The concept of vitality includes the aspect of maturity. Species that occur in juvenile state only should not be treated as character-species of a community, too. However, if juvenile specimens of species dominate a stand – not a community –, it may be sensible to regard this stand as a juvenile one, f.i. a juvenile forest.

Rankless Communities

With the procedure described above most vegetation stands can be ascribed to associations. However, there are stands that have no character-species of any association. They are to be described as rankless fragment communities.

Conclusions: the Ceplac Concept as Process and Synthesis

As a result of the depicted processes and concepts, the units of the Ceplac are reconstructed or sometimes newly described as maximally well characterised and regarding to their ecological interpretation reliable syntaxa.

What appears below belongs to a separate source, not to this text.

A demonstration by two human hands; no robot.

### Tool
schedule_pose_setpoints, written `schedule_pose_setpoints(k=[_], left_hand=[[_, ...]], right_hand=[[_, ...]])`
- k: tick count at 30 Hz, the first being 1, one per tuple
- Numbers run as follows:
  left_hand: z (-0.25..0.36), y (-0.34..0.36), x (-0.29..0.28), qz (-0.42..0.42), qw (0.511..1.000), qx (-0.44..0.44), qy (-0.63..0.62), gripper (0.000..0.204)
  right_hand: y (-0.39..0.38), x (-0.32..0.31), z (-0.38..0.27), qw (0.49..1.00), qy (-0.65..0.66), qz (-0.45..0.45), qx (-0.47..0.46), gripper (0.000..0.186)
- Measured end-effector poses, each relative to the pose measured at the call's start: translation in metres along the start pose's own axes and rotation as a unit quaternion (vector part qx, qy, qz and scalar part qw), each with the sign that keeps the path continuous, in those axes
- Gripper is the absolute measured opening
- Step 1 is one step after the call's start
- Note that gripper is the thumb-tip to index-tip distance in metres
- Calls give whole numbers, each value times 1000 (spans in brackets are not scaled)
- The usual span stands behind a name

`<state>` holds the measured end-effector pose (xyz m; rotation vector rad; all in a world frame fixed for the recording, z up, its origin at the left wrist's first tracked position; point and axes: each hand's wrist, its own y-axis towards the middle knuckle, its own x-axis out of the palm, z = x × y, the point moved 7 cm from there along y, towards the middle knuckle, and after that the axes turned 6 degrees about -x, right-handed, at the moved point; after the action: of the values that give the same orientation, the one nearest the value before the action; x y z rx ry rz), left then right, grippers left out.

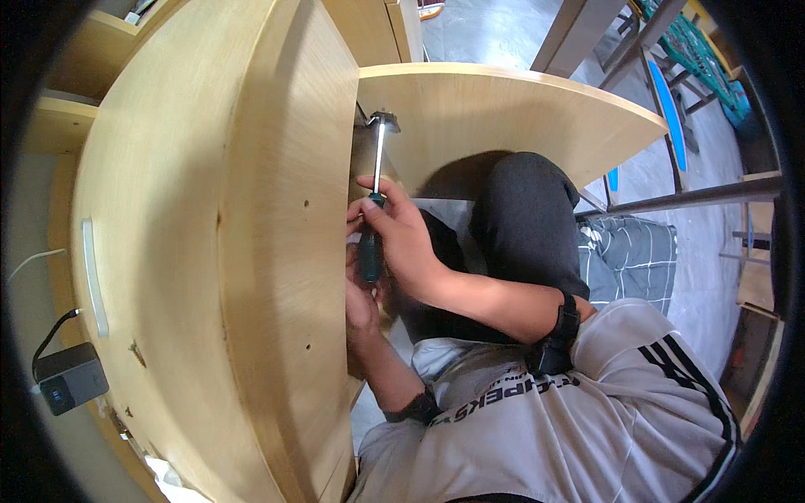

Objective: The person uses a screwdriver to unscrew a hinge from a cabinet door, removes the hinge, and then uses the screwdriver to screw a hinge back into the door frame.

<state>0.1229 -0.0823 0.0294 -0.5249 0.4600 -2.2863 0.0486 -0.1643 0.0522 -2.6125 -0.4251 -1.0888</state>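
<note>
Screwdriver (371, 251) set against metal fitting (387, 121), upper centre.
Right hand (404, 241) pinches it, apparently for alignment; left hand (360, 307), centre, partly behind panel (289, 260): grip cannot be told.

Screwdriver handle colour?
The screwdriver handle is dark green, almost black; the head view shows it best.

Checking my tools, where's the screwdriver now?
In the head view, just left of centre, the screwdriver is in the right hand, its tip at the metal fitting on the wooden panel.
</note>
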Motion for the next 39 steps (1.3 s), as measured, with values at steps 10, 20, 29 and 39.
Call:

It is an indication of the quality of the scientific community’s work and of the Braun-Blanquet approach that by far the most Ceplac units have been described beforehand, most of them long ago. However, in many if not most cases the author had to decide between competing existing solutions, and sometimes a new solution had to be found.
There are two lessons we can learn from that process of conceiving an adequate, realistic and informative system for all vegetation types of a larger area:

During the last eight years the Ceplac concept has been tested extensively both in the field and with the tables. It’s the author’s opinion that it has achieved a high degree of maturity, creating a clearer, simpler, more consistent and complete system as well as it provides a deeper insight in the ecological context of many syntaxa.

Rolf Diran, 29 November 2016

References

Braun-Blanquet, Josias (1964): Pflanzensoziologie – Grundzüge der Vegetationskunde (3. ed.). Springer, Berlin Wien New York: 864 pp.
Dierschke, Hartmut (1988): Zur Benennung zentraler Syntaxa ohne eigene Kenn- und Trennarten. – Tuexenia 8: 381–382.
Ellenberg, Heinz (1956): Grundlagen der Vegetationsgliederung – Einführung in die Vegetationskunde für Studierende der Hochschulen. – In: Einführung in die Phytologie 4/1 Aufgaben und Methoden der Vegetationskunde Part 1 Eugen Ulmer, Stuttgart: 156 pp.
Hult, Ragnar (1881): Försök till analytisk behandling af växtformationerna. – Medd. Soc. Fauna et Flora fennica 8: 1–155.
Trass, Hans, Malmer, Nils (1973): North European approaches to classification. – In: Whittaker, R. H. (ed): Handb. Veg. Sci. 5 Ordination and classification of communities: 529–574.
Westhoff, Victor, van der Maarel, Eddy (1973): The Braun-Blanquet approach. – In: Whittaker, R. H. (ed): Handb. Veg. Sci. 5 Ordination and classification of communities: 617–726. Den Haag.